ECPAT Indonesia bersama Asosiasi Analis Transaksi Keuangan Indonesia (AATKI) mengadakan Focus Group Discussion (FGD) di Kantor PPATK pada 7 Mei 2025, sebagai bagian dari upaya penyusunan modul pelatihan bertajuk “Identifikasi dan Respons Transaksi Mencurigakan: Memerangi Eksploitasi Seksual Anak dengan Melibatkan Sektor Keuangan.” Kegiatan ini menjadi langkah awal kolaboratif untuk merumuskan strategi pencegahan penyalahgunaan layanan keuangan, termasuk dompet digital dan e-wallet, yang kerap digunakan pelaku untuk membiayai tindakan eksploitasi seksual terhadap anak secara daring.
FGD ini dilatarbelakangi oleh maraknya penggunaan produk dan layanan jasa keuangan oleh pelaku kejahatan seksual, termasuk untuk membeli konten eksploitasi atau memfasilitasi perdagangan anak. Data dari PPATK mencatat bahwa nilai transaksi yang terkait dengan pornografi anak dan perdagangan orang mencapai Rp114 miliar pada tahun 2022. Sementara itu, survei ECPAT Indonesia menunjukkan bahwa respons penyedia jasa keuangan (PJK) masih beragam dan belum terstandarisasi, mulai dari tidak peduli hingga melaporkan ke pihak berwenang.

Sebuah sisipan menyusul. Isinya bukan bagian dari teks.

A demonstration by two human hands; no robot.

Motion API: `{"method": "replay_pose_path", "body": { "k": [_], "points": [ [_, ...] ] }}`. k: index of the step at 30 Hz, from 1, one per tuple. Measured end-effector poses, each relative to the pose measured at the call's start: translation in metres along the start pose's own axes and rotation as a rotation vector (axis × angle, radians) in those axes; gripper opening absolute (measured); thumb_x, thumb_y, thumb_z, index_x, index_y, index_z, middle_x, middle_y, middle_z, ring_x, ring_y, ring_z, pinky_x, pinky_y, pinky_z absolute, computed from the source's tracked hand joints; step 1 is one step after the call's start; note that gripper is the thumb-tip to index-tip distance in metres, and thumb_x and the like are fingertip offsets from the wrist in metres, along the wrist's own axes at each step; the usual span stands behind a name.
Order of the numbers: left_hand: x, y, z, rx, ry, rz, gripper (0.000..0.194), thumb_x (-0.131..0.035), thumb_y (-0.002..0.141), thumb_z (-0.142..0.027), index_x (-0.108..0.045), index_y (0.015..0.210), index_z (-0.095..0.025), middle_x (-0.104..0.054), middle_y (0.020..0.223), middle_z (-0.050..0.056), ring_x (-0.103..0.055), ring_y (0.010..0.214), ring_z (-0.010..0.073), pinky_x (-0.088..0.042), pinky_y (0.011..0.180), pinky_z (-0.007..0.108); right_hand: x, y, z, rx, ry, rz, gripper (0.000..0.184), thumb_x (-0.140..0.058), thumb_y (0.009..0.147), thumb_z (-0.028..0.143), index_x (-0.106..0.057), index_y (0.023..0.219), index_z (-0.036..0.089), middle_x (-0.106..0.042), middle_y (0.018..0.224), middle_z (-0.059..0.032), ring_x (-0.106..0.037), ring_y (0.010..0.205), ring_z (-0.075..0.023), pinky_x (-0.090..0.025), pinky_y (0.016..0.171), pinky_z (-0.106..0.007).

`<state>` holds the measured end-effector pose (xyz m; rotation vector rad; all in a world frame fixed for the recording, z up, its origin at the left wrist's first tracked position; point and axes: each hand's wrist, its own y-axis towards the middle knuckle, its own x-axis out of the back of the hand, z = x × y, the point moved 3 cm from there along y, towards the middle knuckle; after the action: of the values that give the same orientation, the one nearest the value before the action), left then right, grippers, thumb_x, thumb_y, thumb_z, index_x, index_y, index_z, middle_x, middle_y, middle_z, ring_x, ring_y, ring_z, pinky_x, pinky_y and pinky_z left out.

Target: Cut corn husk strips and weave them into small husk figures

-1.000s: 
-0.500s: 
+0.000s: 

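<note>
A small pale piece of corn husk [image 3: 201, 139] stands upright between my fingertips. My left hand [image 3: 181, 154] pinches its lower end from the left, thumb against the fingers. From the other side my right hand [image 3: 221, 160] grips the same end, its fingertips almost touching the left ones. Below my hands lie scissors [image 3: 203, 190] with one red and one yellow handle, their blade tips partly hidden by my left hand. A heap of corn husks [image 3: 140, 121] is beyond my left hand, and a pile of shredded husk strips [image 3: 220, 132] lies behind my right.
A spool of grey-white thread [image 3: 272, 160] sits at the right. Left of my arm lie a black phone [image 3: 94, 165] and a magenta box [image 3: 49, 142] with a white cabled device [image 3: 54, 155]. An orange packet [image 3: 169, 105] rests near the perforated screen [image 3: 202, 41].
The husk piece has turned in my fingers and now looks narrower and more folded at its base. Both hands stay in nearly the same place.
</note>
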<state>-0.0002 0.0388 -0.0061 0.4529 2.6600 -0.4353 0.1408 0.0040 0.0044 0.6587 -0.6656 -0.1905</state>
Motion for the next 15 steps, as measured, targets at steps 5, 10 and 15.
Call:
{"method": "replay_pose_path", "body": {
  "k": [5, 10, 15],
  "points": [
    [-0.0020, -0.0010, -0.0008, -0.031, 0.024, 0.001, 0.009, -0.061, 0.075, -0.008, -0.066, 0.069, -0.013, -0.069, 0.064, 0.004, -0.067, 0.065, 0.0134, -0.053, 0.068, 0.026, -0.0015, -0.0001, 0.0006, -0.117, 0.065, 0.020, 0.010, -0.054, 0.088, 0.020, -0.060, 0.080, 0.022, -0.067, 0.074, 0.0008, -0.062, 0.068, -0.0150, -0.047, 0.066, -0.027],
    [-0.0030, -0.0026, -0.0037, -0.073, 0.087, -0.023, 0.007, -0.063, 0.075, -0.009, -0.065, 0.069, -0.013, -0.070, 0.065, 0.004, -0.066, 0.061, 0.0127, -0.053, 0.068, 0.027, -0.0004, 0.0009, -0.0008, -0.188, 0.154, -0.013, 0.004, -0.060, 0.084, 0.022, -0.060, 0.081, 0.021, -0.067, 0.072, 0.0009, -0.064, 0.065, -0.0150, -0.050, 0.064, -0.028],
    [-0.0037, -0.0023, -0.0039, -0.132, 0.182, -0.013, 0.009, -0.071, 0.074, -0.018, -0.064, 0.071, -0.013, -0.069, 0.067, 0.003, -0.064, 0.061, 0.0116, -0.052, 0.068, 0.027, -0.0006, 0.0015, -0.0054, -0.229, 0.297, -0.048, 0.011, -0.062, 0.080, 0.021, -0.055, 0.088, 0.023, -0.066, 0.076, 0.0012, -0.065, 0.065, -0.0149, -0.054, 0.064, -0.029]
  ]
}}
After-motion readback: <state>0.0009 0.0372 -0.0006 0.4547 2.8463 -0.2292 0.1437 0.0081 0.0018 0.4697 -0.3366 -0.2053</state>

Hal ini mendorong perlunya peningkatan kapasitas dan pengetahuan di sektor keuangan untuk lebih tanggap dalam mengenali pola transaksi mencurigakan.
Dalam sesi diskusi, peserta yang terdiri dari tim penyusun modul dari ECPAT dan AATKI bersama-sama menyusun dan memfinalisasi outline serta menyepakati alur penyusunan modul yang akan digunakan dalam pelatihan mendatang. Modul ini dirancang untuk dapat dimanfaatkan oleh berbagai pihak, seperti PJK, aparat penegak hukum, dan organisasi masyarakat sipil yang terlibat dalam isu perlindungan anak dan kejahatan siber. Selain konten materi, FGD juga menetapkan timeline penyusunan dan implementasi pelatihan agar proses berjalan terarah dan tepat waktu.
Diharapkan, hasil dari FGD ini dapat menjadi fondasi penting dalam pengembangan panduan teknis yang akan membantu para aktor di sektor keuangan mengenali serta merespons indikasi transaksi yang berhubungan dengan eksploitasi seksual anak. Dengan adanya modul yang terstruktur dan disusun secara partisipatif, ECPAT Indonesia mendorong lahirnya sistem perlindungan anak yang lebih kuat, berbasis data, dan menjawab tantangan kejahatan berbasis teknologi yang kian kompleks.